Here in Vancouver at St. Andrew’s Wesley this morning, and in the Walk for Reconciliation in Ottawa, people of all stripes marked and observed the reality of how things have gone wrong. Of how the church has gone wrong. Of how we as a people in Canada have gone wrong.
And over the next 22 days, from today to National Aboriginal Day on June 22nd, we Anglicans will continue to mark the truth of this history. We will mark the truth of our complicity in colonialism, especially through Residential Schools. We’ll be posting some facts about the Anglican Church’s role in these things on Facebook and Twitter over the next 21 days, so you may want to take a look.
While God has called God’s church to be a sign and sacrament of God’s reconciling love, Christians took Indigenous people from their homes, we sent them to Residential Schools in an attempt to remove them from their cultures, and to take their cultures from them.
And what we did, what we continue to do through the various individual and institutional forms of racism present in our society is to deny the humanity, the God-given personhood of Aboriginal people.
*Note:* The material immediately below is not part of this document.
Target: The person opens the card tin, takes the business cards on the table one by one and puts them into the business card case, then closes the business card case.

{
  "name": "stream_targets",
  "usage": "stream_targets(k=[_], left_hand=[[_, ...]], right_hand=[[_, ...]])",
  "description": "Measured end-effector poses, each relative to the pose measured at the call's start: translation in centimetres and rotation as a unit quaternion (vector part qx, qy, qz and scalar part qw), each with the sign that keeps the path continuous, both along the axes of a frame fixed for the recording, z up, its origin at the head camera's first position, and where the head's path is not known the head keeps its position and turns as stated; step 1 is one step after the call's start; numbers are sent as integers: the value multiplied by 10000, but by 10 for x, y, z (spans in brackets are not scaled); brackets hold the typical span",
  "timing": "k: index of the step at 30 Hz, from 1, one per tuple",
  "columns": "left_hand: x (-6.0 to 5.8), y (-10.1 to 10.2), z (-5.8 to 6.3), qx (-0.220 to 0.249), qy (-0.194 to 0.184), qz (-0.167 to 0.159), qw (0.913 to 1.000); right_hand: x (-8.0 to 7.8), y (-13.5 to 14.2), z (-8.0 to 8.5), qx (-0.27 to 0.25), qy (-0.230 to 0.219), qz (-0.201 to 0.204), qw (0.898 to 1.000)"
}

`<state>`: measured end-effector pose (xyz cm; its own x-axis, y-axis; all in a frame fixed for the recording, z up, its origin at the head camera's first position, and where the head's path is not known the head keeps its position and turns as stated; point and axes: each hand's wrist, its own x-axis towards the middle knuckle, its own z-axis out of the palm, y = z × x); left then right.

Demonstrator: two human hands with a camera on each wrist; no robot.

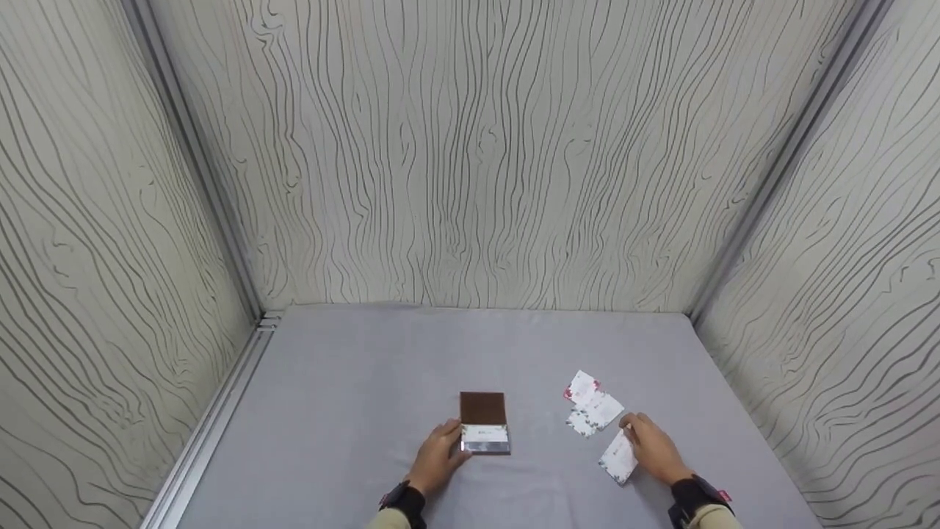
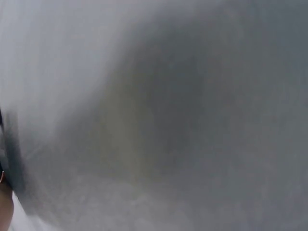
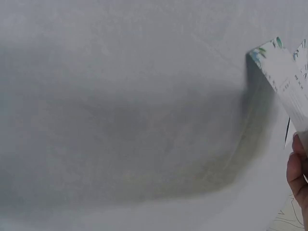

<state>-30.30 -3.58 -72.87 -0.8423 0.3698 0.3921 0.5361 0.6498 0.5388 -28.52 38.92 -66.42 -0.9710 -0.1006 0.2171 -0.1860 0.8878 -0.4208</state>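
Note:
An opened business card case lies on the cloth, its brown lid folded back and a white card showing in the lower half. At its left edge my left hand holds it, thumb by the lower corner and fingers along the side. My right hand pinches a white card with leafy printed corners by its upper end. In the right wrist view, that card slants up from the fingertips. The left wrist view shows mostly blurred cloth.
Several loose cards overlap right of the case, beyond the held card; one has red printed corners. Grey cloth covers the table. Wood-grain patterned panels enclose the back and sides, with a metal rail along the left edge.

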Motion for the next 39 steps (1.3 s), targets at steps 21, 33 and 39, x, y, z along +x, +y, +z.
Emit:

When the Truth and Reconciliation Commission made its stop in Vancouver back in 2013, I was given the opportunity to sit with a First Nations elder who told me a part of her story. I sat with her for an hour as she told me horrendous stories of her own abuse, and the abuse of her brothers at the hands of the teachers. I walked away wounded. And my experience of her story had been filtered through decades. At no point was it my personal reality.
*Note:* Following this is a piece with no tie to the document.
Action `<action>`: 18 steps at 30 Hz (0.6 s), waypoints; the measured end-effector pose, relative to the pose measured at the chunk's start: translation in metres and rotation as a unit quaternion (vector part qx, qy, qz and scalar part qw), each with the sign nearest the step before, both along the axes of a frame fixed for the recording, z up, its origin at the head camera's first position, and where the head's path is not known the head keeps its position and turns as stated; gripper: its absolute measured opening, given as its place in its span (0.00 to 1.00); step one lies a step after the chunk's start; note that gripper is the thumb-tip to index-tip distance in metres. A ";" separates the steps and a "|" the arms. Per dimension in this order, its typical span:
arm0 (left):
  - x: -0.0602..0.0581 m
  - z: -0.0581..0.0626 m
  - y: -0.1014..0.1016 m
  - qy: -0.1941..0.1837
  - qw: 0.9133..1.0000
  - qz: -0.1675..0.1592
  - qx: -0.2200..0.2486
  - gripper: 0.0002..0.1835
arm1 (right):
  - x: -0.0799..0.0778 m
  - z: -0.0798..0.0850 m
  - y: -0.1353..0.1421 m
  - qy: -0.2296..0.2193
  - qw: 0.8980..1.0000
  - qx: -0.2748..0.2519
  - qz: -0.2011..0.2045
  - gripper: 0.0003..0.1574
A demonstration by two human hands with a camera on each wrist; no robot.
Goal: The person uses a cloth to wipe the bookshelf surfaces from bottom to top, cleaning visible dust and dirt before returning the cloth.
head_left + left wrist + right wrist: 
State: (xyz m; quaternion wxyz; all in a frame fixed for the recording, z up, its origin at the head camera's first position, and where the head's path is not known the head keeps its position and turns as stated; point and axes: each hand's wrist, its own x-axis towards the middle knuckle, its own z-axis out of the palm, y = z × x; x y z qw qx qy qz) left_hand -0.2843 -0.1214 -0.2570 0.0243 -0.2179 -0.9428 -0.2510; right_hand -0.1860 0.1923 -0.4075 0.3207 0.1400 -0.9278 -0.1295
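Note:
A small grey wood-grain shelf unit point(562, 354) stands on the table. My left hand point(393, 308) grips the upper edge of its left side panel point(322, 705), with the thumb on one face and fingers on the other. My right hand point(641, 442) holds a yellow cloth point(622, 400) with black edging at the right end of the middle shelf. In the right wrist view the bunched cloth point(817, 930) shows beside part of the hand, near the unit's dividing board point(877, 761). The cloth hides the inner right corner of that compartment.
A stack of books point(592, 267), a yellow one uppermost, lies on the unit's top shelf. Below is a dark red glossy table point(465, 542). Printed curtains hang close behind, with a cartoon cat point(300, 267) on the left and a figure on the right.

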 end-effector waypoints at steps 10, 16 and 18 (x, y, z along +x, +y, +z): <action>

Another scene is etched permanently in my memory, as a young mother spoke to the circle, “I tell my children I love them every day,” she said, “because my mom couldn’t.” Schools set up by the church and government stole love and peace, stole language, and culture, and life itself from thousands upon thousands of Indigenous children across the country.
Which is why we have to grapple with last week’s words from Canada’s Chief Justice, and echoed by the commissioners of the Truth & Reconciliation Commission who have declared this whole mess an attempt at cultural Genocide.
Genocide is about as far from shalom as I can imagine. Which means that the walk towards reconciliation may take some time.
And so this week I found myself turning to a book written by Indigenous Christian theologian, Randy Woodley. Dr. Woodley is a Keetoowah Cherokee, and the director of Intercultural and Indigenous Studies at George Fox University in Portland, OR.
In his book, entitled Shalom and the Community of Creation, Woodley says this:
“The industrial age and neocolonialism, following the era of colonialism, have written a check to our world that has insufficient funds. We are doomed if we don’t change our course. Only a worldview encompassing the interconnectedness between Creator, human beings, and the rest of Creation as one family is adequate. Such a worldview is fundamentally indigenous and biblical.”
And this morning at St. Andrew’s Wesley, the speaker Douglas White, pointed us in a similar direction:
True reconciliation for all of us, will be driven by people turning hearts and minds to issues that matter, and turning our collective minds and hearts to places where interconnectedness prevails.
And so tonight, we continue the journey towards interconnectedness and God’s shalom.
And we embark on this journey in the spirit of Jesus. The one who offered himself in self-giving love for the sake of truth, and reconciliation of all things.
That this might be good news. Not just for you. Not just for me.
But for the life of the entire world.